Senior Principal Software Engineer - AI Infrastructure Innovation
About the Role
We are seeking a Senior Principal Software Engineer - AI Infrastructure Innovation to join our team at Oracle. In this remote position, you will be at the forefront of pioneering next-generation AI and HPC networking for GPU superclusters at massive scale. Your expertise will help us design and deliver state-of-the-art RDMA-based networking solutions that enable our customers to achieve high performance for AI training and inference.
What You'll Do
- Lead the architecture, system design, and implementation of high-performance RDMA solutions across OCI’s AI/HPC platforms.
- Innovate on network and TCP performance, identifying necessary changes across Kernel, NIC, switch, transport, protocol, storage, and GPU communications.
- Develop production-grade, high-performance software features with a focus on reliability, observability, and security.
- Define performance goals and success metrics; design benchmarks and conduct large-scale experiments to validate throughput, latency, and tail behavior.

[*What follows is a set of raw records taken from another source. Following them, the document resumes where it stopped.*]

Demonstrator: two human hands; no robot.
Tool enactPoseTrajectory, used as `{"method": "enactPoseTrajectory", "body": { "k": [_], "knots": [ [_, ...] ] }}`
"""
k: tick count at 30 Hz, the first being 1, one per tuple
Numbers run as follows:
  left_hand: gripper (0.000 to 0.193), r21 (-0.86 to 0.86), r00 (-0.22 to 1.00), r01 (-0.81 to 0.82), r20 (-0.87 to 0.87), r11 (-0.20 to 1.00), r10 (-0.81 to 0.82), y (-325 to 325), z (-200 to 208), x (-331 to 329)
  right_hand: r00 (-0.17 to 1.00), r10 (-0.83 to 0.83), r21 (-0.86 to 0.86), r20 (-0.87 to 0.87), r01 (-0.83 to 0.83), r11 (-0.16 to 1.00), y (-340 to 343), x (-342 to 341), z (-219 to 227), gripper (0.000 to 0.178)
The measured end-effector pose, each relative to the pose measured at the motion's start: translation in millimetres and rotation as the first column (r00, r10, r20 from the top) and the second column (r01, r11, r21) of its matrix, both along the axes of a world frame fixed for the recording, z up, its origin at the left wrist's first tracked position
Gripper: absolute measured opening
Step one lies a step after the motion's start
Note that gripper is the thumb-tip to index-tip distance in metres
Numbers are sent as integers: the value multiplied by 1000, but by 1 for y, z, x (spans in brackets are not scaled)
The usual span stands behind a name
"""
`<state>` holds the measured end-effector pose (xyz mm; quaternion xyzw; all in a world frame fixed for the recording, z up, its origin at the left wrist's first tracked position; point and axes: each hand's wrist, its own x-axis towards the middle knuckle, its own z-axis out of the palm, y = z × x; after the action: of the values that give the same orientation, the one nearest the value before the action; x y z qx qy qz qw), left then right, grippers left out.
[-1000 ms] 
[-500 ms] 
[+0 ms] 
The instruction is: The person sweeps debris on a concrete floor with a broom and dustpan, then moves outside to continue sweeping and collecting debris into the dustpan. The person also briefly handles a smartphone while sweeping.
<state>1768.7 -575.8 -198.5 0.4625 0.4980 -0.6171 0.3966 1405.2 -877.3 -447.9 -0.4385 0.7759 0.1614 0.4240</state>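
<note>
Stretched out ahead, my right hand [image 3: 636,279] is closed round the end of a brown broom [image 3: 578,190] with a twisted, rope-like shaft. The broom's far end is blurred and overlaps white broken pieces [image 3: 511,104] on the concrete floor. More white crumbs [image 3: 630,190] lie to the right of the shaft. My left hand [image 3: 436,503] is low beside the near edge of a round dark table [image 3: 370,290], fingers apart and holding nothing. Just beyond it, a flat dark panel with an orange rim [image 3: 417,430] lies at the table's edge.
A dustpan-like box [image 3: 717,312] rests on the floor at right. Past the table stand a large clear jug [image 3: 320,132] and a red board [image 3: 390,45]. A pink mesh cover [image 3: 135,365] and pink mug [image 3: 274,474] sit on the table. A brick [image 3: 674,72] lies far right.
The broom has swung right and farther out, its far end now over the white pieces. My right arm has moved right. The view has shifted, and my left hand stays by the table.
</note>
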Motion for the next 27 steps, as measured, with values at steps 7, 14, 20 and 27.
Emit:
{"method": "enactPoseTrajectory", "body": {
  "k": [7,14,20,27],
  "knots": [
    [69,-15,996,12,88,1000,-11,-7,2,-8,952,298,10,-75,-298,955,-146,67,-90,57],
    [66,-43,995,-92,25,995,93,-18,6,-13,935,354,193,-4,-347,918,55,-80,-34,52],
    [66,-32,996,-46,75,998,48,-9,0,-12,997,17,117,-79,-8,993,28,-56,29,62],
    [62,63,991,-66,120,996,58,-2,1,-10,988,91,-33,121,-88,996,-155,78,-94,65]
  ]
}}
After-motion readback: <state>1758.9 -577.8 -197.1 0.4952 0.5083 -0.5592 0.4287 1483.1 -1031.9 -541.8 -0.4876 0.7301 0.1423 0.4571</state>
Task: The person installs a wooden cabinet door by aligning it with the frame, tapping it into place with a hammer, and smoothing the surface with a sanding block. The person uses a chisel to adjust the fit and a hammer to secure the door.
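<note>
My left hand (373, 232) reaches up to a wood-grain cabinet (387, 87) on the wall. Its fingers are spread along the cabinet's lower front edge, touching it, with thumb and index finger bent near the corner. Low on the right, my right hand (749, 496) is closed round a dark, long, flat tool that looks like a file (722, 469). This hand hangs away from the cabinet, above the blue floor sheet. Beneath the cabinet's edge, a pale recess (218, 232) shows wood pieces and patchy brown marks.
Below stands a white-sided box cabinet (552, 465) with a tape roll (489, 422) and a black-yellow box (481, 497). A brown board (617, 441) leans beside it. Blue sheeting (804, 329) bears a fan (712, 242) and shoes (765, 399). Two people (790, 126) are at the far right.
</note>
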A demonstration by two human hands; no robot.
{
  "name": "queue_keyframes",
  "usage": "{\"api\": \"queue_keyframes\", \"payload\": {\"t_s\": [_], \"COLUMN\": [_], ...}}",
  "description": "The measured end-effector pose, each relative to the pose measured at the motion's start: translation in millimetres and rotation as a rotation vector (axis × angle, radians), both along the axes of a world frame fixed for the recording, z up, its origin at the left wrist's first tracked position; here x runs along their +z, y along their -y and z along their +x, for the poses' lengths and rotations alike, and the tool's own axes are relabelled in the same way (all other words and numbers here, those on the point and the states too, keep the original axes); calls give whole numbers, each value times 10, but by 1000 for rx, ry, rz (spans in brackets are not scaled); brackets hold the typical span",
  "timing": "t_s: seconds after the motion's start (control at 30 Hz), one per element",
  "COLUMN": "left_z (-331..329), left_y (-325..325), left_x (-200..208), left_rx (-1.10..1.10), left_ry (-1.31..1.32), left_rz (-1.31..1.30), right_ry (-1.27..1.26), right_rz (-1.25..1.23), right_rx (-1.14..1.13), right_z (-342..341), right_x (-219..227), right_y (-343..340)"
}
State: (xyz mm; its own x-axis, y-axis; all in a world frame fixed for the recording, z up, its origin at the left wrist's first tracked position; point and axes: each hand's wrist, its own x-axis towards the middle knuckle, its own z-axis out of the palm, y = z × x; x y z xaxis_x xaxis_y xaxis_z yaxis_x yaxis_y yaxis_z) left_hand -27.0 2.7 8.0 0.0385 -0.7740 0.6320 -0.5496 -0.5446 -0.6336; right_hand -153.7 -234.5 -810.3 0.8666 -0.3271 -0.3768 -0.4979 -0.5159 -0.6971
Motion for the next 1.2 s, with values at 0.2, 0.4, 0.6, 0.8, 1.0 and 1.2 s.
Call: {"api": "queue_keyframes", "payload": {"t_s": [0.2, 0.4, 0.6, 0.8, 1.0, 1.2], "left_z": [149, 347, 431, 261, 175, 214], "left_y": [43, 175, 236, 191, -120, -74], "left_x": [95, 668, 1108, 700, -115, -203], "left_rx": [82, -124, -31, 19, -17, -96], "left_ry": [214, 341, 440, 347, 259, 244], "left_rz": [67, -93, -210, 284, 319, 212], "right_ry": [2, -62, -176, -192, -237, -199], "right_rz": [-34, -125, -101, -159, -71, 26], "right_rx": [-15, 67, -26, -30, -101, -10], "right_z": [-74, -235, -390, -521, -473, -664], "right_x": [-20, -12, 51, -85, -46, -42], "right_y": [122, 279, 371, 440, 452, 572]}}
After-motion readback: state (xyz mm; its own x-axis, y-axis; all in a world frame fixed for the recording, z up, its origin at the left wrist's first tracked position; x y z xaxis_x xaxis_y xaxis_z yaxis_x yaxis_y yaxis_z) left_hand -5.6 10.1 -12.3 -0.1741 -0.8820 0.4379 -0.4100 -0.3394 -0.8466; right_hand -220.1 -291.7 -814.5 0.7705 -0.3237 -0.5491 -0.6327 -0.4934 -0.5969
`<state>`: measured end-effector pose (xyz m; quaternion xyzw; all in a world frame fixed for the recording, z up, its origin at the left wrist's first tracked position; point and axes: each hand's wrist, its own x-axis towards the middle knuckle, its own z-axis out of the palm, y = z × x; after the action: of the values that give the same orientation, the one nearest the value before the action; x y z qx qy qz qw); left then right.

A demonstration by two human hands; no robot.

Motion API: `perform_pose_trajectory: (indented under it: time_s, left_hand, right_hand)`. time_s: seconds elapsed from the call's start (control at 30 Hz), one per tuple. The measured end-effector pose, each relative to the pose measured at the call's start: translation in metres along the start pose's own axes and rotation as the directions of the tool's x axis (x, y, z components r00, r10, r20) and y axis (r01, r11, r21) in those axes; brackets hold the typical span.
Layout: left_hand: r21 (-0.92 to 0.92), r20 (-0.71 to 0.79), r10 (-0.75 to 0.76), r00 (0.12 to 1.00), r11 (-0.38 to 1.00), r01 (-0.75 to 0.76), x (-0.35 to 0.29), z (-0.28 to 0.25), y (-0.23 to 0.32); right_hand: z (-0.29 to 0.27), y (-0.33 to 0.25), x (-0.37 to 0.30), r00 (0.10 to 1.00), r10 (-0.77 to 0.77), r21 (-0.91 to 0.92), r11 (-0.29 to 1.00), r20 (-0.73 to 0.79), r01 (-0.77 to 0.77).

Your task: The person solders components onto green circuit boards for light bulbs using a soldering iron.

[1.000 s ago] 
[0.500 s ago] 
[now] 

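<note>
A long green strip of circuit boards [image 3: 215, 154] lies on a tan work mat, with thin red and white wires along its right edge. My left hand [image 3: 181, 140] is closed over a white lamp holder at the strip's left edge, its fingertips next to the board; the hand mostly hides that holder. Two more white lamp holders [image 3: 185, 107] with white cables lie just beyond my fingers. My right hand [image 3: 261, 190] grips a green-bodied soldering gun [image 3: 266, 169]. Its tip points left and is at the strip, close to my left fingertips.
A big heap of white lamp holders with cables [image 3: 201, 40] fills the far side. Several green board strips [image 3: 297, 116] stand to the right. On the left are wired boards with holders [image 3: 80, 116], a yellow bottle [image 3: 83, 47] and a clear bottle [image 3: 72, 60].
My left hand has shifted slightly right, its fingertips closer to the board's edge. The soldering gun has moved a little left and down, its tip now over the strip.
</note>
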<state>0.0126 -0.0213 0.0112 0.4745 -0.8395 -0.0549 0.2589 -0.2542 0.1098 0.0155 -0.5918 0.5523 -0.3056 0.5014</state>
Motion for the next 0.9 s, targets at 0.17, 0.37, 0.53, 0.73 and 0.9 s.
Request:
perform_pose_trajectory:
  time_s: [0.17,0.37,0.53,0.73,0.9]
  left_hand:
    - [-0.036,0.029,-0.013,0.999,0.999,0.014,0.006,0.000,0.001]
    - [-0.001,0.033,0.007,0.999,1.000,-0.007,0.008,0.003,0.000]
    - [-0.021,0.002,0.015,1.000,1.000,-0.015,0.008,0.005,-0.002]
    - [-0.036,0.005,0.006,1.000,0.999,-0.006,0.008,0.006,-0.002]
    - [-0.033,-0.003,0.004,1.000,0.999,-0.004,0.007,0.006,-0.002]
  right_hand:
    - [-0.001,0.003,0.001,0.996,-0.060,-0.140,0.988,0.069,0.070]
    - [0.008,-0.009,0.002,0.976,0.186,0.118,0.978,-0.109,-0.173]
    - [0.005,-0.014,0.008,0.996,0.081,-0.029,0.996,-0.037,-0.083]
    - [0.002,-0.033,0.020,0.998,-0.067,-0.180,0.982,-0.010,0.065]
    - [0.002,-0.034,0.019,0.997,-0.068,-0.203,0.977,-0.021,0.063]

- Collaborate with GPU platform, storage, database, and control-plane teams to deliver end-to-end solutions and influence OCI-wide network architecture and standards.
- Mentor engineers, provide technical leadership and reviews, and contribute to long-term roadmap and technical strategy.
Requirements
- Strong software engineering background with a deep understanding of data structures and algorithms.
- Experience in developing, shipping, and operating high-performance production code.
- Demonstrated ability to lead technically, mentor others, and deliver results in complex problem spaces.
- BS/MS in Computer Science, Electrical/Computer Engineering, or equivalent practical experience.
- Experience with RDMA networking (RoCE and/or InfiniBand) is preferred.
- Familiarity with AI/HPC stacks and workloads, including NCCL/RCCL/MPI, Slurm, and GPU communication patterns.
- Hands-on experience with observability and performance tooling (e.g., eBPF, perf, flame graphs).
Nice to Have
- Experience integrating GPU Direct and NVMe-oF access in production.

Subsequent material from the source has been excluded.